Judge OKs wording change to let Chicago Teachers Union salvage lawsuit vs CPS over teacher layoffs

Chicago suburbs view 3

Over the objections of the Chicago Public Schools board, a federal judge will allow the Chicago Teachers Union to pursue a class action lawsuit alleging CPS discriminated in focusing past teacher layoffs at African American teachers and staff working in schools in predominantly African American neighborhoods.

The Chicago Board of Education had argued the judge should not have allowed the CTU to "salvage" its lawsuit at this point by changing its definition of those CPS employees the union would like to include in its class action from those “terminated” to those “who received a layoff notice” – a potentially large flaw attorneys for the Board of Education had prepared to target in court.
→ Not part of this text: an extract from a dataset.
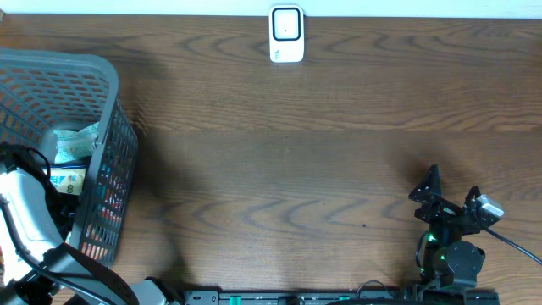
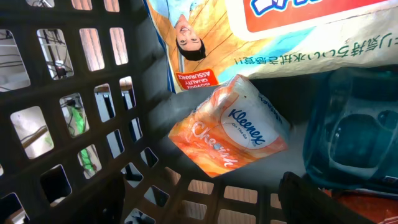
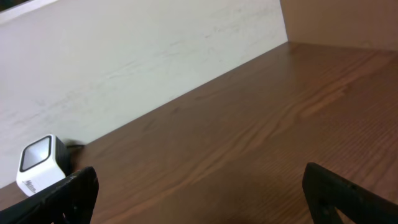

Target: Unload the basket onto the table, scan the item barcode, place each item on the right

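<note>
Inside basket [image 2: 74, 124], Kleenex pack [image 2: 233, 134], blue item [image 2: 354, 134] cropped, left claw [image 2: 211, 204] half-cropped

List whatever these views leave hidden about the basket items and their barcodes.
- Kleenex pack, left wrist: no barcode on the side facing the camera; other sides hidden.
- Large printed bag, left wrist: cut off by the top edge.
- Blue translucent item, left wrist: cut off by the right edge; unidentifiable.
- Basket contents, overhead: mostly hidden by its wall and the left arm.
</note>
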Motion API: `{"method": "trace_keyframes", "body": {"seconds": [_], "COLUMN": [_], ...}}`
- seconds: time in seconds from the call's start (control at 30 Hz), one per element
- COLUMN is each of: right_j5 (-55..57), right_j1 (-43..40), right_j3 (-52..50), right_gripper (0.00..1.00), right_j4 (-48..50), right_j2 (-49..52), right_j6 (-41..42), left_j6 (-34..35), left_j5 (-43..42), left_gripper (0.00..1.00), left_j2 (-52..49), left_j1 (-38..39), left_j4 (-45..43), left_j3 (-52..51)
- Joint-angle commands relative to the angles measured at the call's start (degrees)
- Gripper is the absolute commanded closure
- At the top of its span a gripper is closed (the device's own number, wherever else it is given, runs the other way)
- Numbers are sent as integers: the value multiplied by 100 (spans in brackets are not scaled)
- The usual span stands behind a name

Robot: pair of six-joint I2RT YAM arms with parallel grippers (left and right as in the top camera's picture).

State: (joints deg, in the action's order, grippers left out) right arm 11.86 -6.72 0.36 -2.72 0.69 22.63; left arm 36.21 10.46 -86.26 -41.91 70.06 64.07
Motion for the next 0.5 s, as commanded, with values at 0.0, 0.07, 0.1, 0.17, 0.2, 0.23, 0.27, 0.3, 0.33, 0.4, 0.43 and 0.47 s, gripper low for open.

On April 28, U.S. District Judge Milton I. Shadur sided with CTU and granted the union’s motion to “clarify the class definition” in its lawsuit.

The decision brushed aside the Chicago school district’s contention the union’s motion comes at “the eleventh hour” in a bid to remedy the lawsuit’s flaw, essentially changing the game only after the Board of Education’s legal team had spent relatively large sums of time and money preparing to challenge the lawsuit based on its original wording.

The legal action had landed in federal court in 2012, when the CTU had sued the Board of Education over a round of CPS teacher layoffs in 2011. In that lawsuit, the CTU alleged CPS had intentionally targeted those layoffs at predominantly black teachers and staff working at schools on the city’s South and West sides, in neighborhoods populated predominantly by African American families and students.

The union alleged the layoffs discriminated against the staff and students, producing “an astronomical statistically significant disparate impact on African-American teachers and staff.”

In the initial lawsuit and in a class definition certified most recently in May 2015, according to court documents, the CTU sought to include as class plaintiffs “all African American persons whose employment as a tenured teacher or staff member … was terminated by the Board of Education pursuant to its ‘layoff policies’ in 2011.”

However, nearly 4.5 years into the action, in early April, the CTU moved to alter that definition from “terminated” to “those who received a layoff notice.”

The request drew a sharp response from the Chicago schools board, which argued the move was merely an attempt to sidestep the defense the Board intended to mount, essentially saying, while teachers and staff may have received layoff notices, most of them were not actually fired.

Apart from questions about the timing, the Board of Education also asked the judge to deny the union’s request because the amendment is about more than just a mere word choice.

“Plaintiffs’ new class definition is nonsensical, given that receipt of a layoff letter which does not later result in actual job loss cannot constitute an adverse action as a matter of law,” the Board argued.

Judge Shadur, however, chalked the school board’s strenuous reaction up to a “failure to communicate.”

He said the case history indicated the CTU had remained consistent in its position and arguments, and Chicago Board of Education should have understood that.

“Board's counsel now complain that they were led down the garden path by the presence of what they view as the poison-pill word ‘terminated’ in the original class definition language employed by counsel for Teachers Union, having then assertedly relied on that word by expending time and money in discovery...,” the judge said.  

“But that complaint must be characterized as totally ostrichlike in light of what has been described here.”

“There is no excuse for the Board to have continued down its version of the lexicographic path rather than bringing the dispute before this Court for resolution,” Judge Shadur continued.

The CTU is represented in the action by attorneys from the firm of Potter Bolanos LLC, of Chicago.

The Chicago Board of Education is defended by the firm of Taft Stettinius & Hollister LLP, of Chicago.